▸ ABOUT THIS EXERCISE:
Copy out the data below from the line containing "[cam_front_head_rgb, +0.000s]" to the line containing "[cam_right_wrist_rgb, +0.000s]", both lines included, with all images left out.

▸ INPUT DATA:
******

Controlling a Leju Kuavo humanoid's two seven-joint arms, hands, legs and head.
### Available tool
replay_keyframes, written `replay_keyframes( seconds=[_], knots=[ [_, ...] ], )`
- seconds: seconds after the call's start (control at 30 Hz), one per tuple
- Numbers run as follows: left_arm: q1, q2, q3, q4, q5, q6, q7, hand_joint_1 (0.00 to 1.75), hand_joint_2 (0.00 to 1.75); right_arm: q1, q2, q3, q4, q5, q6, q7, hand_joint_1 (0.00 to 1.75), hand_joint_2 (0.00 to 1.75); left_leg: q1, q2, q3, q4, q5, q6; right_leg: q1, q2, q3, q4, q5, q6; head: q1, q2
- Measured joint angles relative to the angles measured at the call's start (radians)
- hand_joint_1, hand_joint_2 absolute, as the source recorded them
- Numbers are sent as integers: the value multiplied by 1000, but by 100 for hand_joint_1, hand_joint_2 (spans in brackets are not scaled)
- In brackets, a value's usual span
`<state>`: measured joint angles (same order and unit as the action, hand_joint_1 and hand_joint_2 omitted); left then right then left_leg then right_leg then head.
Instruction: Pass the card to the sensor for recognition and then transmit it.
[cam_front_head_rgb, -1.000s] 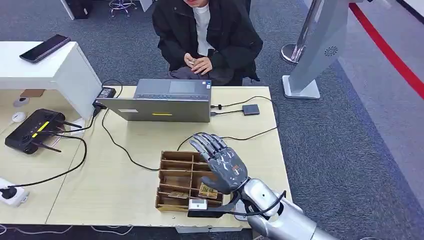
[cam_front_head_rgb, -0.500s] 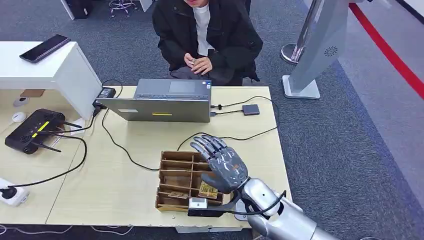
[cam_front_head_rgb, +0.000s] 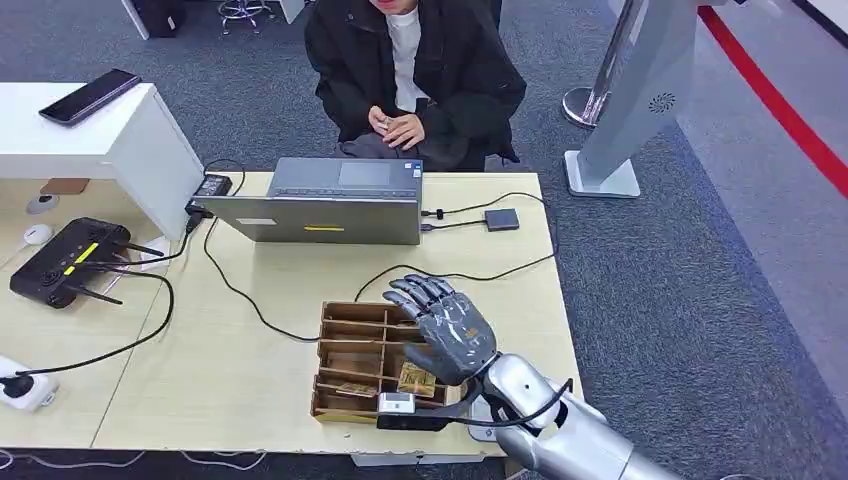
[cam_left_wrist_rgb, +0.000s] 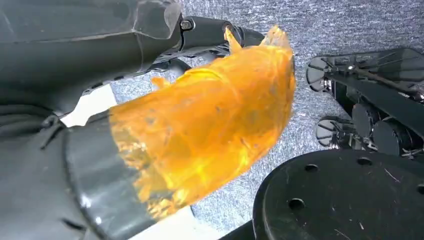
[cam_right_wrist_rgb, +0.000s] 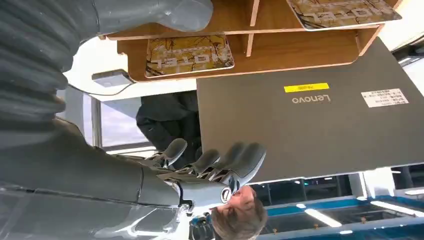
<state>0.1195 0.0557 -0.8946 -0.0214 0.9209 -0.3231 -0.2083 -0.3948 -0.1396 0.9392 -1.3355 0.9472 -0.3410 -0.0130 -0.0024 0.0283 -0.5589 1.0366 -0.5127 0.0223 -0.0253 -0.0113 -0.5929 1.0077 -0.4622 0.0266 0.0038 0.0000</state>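
Observation:
My right hand (cam_front_head_rgb: 448, 333) hovers open, fingers spread, over the right side of a wooden divider tray (cam_front_head_rgb: 345, 345) near the table's front edge. It holds nothing. A patterned card (cam_front_head_rgb: 415, 380) lies in a compartment just below the palm, and another card (cam_front_head_rgb: 355, 388) lies further left. The right wrist view shows both hotel cards (cam_right_wrist_rgb: 189, 55) (cam_right_wrist_rgb: 342, 12) in their slots, with the fingers (cam_right_wrist_rgb: 217, 160) apart and clear of them. A small dark sensor (cam_front_head_rgb: 502, 219) sits by the laptop on a cable. In the left wrist view my left hand (cam_left_wrist_rgb: 60, 60) is a dark blur near the lens.
A grey laptop (cam_front_head_rgb: 330, 205) stands behind the tray, its cables trailing across the table. A small white device (cam_front_head_rgb: 395, 403) sits at the tray's front edge. A person (cam_front_head_rgb: 410, 70) sits beyond the table. A router (cam_front_head_rgb: 65, 260) is at the left.
My right hand has sunk slightly and drifted a little toward the tray's front right. Nothing else on the table has moved.

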Motion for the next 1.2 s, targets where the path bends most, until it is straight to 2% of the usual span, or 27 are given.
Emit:
replay_keyframes(
  seconds=[0.53, 0.67, 0.7, 0.93, 1.1, 1.2],
  knots=[
    [0, 0, 23, 0, -14, 0, 0, 0, 0, -5, 0, 0, 14, -6, 13, 0, 44, 175, 0, 0, 0, 0, 0, 0, 0, 0, 0, 0, 0, 0, 0, 0],
    [0, 0, 24, 0, -16, 0, 0, 0, 0, -5, 0, 0, 15, -8, 14, 0, 49, 175, 0, 0, 0, 0, 0, 0, 0, 0, 0, 0, 0, 0, 0, 0],
    [0, 0, 24, 0, -16, 0, 0, 0, 0, -6, 0, 0, 15, -8, 14, 0, 56, 175, 0, 0, 0, 0, 0, 0, 0, 0, 0, 0, 0, 0, 0, 0],
    [0, 0, 25, 0, -18, 0, 0, 0, 0, -7, 0, 0, 18, -12, 16, 0, 61, 175, 0, 0, 0, 0, 0, 0, 0, 0, 0, 0, 0, 0, 0, 0],
    [1, 0, 30, 0, -23, 0, 0, 0, 0, -9, 0, 1, 23, -14, 19, 0, 52, 175, 0, 0, 0, 0, 0, 0, 0, 0, 0, 0, 0, 0, 0, 0],
    [1, 0, 33, 0, -24, 0, 0, 0, 0, -11, 0, 2, 23, -15, 20, 1, 54, 175, 0, 0, 0, 0, 0, 0, 0, 0, 0, 0, 0, 0, 0, 0]
  ],
)
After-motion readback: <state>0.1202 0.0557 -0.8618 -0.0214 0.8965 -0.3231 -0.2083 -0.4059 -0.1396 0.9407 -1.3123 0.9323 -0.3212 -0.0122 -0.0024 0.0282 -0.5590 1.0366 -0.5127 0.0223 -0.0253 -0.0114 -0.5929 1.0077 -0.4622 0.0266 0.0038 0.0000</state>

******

▸ EXERCISE SOLUTION:
[cam_front_head_rgb, +0.000s] 
[cam_left_wrist_rgb, +0.000s] 
[cam_right_wrist_rgb, +0.000s] 

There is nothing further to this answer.